03-13-2020 01:13 AM
Hi,
I am student and doing research on Compressive imaging for biological tissues. Recently, my Professor bought some NI Hardware(NI USB 6003) and photodiode detectors.
details of my setup is given below,
1. photodiode detectors (DET36A2 Si Amplified Detector, ThorLABS).
2. NI USB 6003 which is connected to photodetector & white light source.
3. we are making our custom software with Labview.
I want to get an image using LabVIEW, but if I use a photodetector, I can get the light intensity with ni max.
By the way, we want to get the image from the photo detector and we want to know how to program it with LabVIEW.
03-13-2020 01:42 AM
Hi 92,
@Labview92 wrote:
1. photodiode detectors (DET36A2 Si Amplified Detector, ThorLABS).
2. NI USB 6003 which is connected to photodetector & white light source.
3. we are making our custom software with Labview.
I want to get an image using LabVIEW, but if I use a photodetector, I can get the light intensity with ni max.
By the way, we want to get the image from the photo detector and we want to know how to program it with LabVIEW.
The first step is to read manuals!
Did you read the manual for the sensor? USB-6003? LabVIEW training?
Then you already should have learned your sensor outputs a current signal, but your USB6003 only reads voltage signals. So you need to convert current to voltage: use a shunt resistor!
Reading voltage signals is really easy - and is explained with examples from the huge example library coming with LabVIEW…
03-13-2020 11:31 AM
@Labview92 wrote:
Hi,
I am student and doing research on Compressive imaging for biological tissues.
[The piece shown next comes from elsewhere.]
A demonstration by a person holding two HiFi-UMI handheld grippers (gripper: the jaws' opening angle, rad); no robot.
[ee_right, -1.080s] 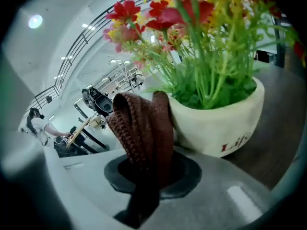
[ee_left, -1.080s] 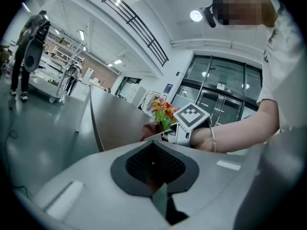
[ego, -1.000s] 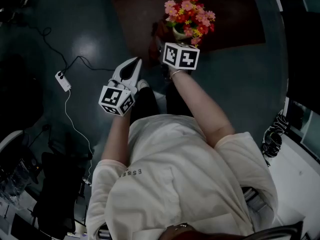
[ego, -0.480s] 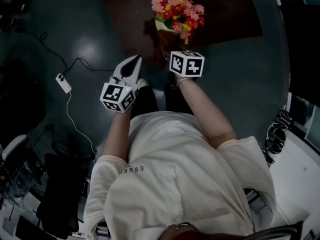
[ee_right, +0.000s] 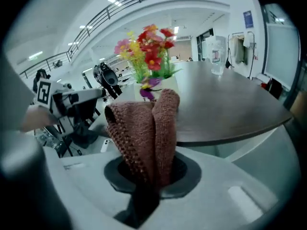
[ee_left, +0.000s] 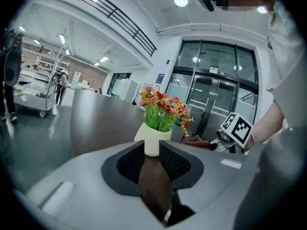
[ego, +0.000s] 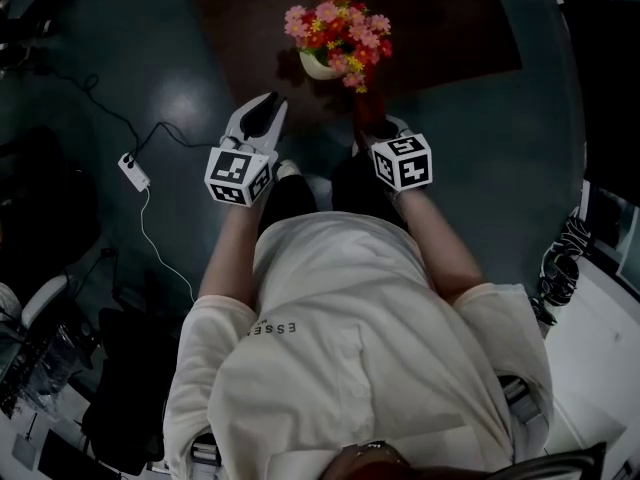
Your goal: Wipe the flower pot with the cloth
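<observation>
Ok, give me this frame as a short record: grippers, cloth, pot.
left gripper: jaws opening, nothing between them
right gripper: shut on brown knitted cloth
flower pot: cream, upright on dark table, holds red, pink and yellow flowers
wiping: not under way; cloth clear of the pot

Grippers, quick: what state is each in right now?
Left gripper: jaws opening, nothing between them.
Right gripper: closed on the cloth.
</observation>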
Neat project. Of course a photodiode is only going to measure intensity. The key here is that you are doing research on Compressive imaging. You need to figure out how to turn your "single pixel" image into a multi-pixel image. That seems to be your research.
For example, a Lock-in Amplifier measures Magnitude and Phase of Sinusoidal signals. You can think of it as a compressive sensor. It takes a continuous time signal and converts it to 2 numbers, Magnitude and Phase. From those two numbers I can reconstruct my original time series.
LabVIEW is a programming environment you need to tell it how the compression scheme works, that is, you need to program the algorithm. Typically compressive sensing involves knowing something about your signal. For the Lock-in example I know my signal is a sine.
mcduff
03-16-2020 10:10 PM
Thanks for reply!
So, I made a program which acquire data through daq board and it can measure light intensity.
But, I don't know how I can acquire data when the pattern(such as Hadamard pattern) is only applied to DMD.
Could you let me know how to solve the problem?
Thanks!
03-17-2020 01:41 AM
Hi 92,
@Labview92 wrote:
So, I made a program which acquire data through daq board and it can measure light intensity.
But, I don't know how I can acquire data when the pattern(such as Hadamard pattern) is only applied to DMD.
The DAQ part doesn't change when the light source/pattern changes: so you already have your VI to acquire data!
03-17-2020 11:10 AM
@Labview92 wrote:
Thanks for reply!
So, I made a program which acquire data through daq board and it can measure light intensity.
But, I don't know how I can acquire data when the pattern(such as Hadamard pattern) is only applied to DMD.
Could you let me know how to solve the problem?
Thanks!
Maybe the attachment will help. The discussion forums are for help, not really meant for writing an algorithm for somebody. That take weeks to months.